Poke Papa opens second D.C. location in Foggy Bottom

Media Credit: Graeme Sloan | Contributing Photo Editor

Workers assemble poke bowls at Poke Papa last Monday during the soft opening of its new location at 1919 Pennsylvania Ave. NW.

Poke Papa will serve Hawaiian-inspired poke bowls just steps from campus with a new location that opened Tuesday.

The poke shop moved in to 1919 Pennsylvania Ave. NW, the space that formerly housed Greenberry’s Coffee Co. Customers at Poke Papa can customize their meals with a create-your-own-bowl at the restaurant’s second D.C. location.

Kerry Chao, the owner of Poke Papa, said the restaurant’s first shop in Penn Quarter was the first poke shop in D.C. when it opened in April 2017. More than a year later, there is a wide array of options to try this classic Hawaiian dish around the District, he said.

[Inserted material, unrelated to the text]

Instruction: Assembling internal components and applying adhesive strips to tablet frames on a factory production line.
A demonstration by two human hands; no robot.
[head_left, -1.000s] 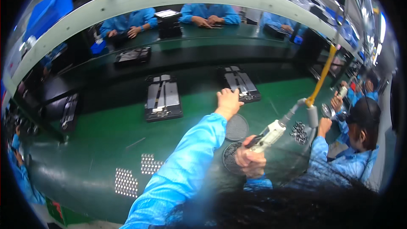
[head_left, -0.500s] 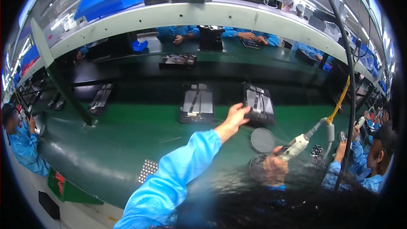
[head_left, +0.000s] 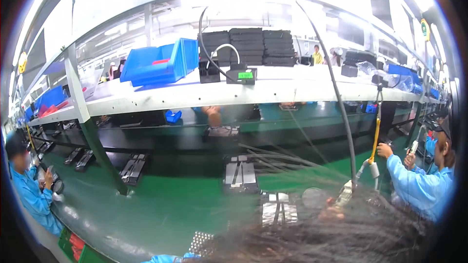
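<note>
My right hand [head_left: 334,210] is closed around a white electric screwdriver [head_left: 345,194], which has a cable at its upper end. Dark blurred hair covers part of that hand. Of my left arm only a bit of blue sleeve [head_left: 170,258] shows at the lower edge, and the hand itself is out of sight. An opened black tablet-like device [head_left: 280,213] with silver panels lies on the green bench, its near end behind the hair. Just beyond it sits a similar opened device [head_left: 241,173]. A round dish [head_left: 312,197] is beside the screwdriver.
Across the bench runs a white shelf [head_left: 273,92] bearing a blue bin [head_left: 156,63] and stacked black trays [head_left: 258,46]. A black cable [head_left: 336,87] hangs down ahead. A sheet of small parts [head_left: 201,242] lies near the front edge. Co-workers stand at left [head_left: 29,180] and right [head_left: 419,185].
The view has tilted up, showing more of the shelf. My left hand, which was at the nearer device, has dropped out of sight; that device now lies closer to me.
</note>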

Poke Papa offers six steps of customization with each bowl. You can choose between your poke size and number of protein scoops ($10.99 for snack bowl, $12.99 for regular, $14.99 for large, $7.49 for no protein), your base with rice options or mixed greens, and proteins including fish like ahi tuna, loi salmon and ceviche as well as cooked options like chicken and scallops. You can top it all off with a glutton of 15 sauces, 18 toppings from edamame and pickled daikon to avocado ($2 extra), and self-serve sprinkles of different seeds and crisps.

“We don’t need to tell people how to eat their poke. If they want all the toppings, they can have all the toppings,” Chao said. “It’s all about customization for the customer.”

Chao added that the shop will offer seasonal bowls and sauces.

Inside the shop, a clean and simple aesthetic has bar stools and tables built for the lunch rush. Customers can order online and pick up the bowl in store, order at a kiosk in the shop or order online for delivery through Doordash. Chao said the shop also plans to accept GWorld.

Poke Papa stocks an authentic take on poke, as the kitchen marinates the fish for many hours to absorb all of the spices in the recipe. Involved in the food industry for more than 30 years, Chao wants Poke Papa to represent true Hawaiian cuisine.

“A lot of places that are up now have the mainland poke which is a quick, marinated-on-the-fly type of dish,” Chao said. “Our core is what you would find in Hawaii with pre-marinated recipes.”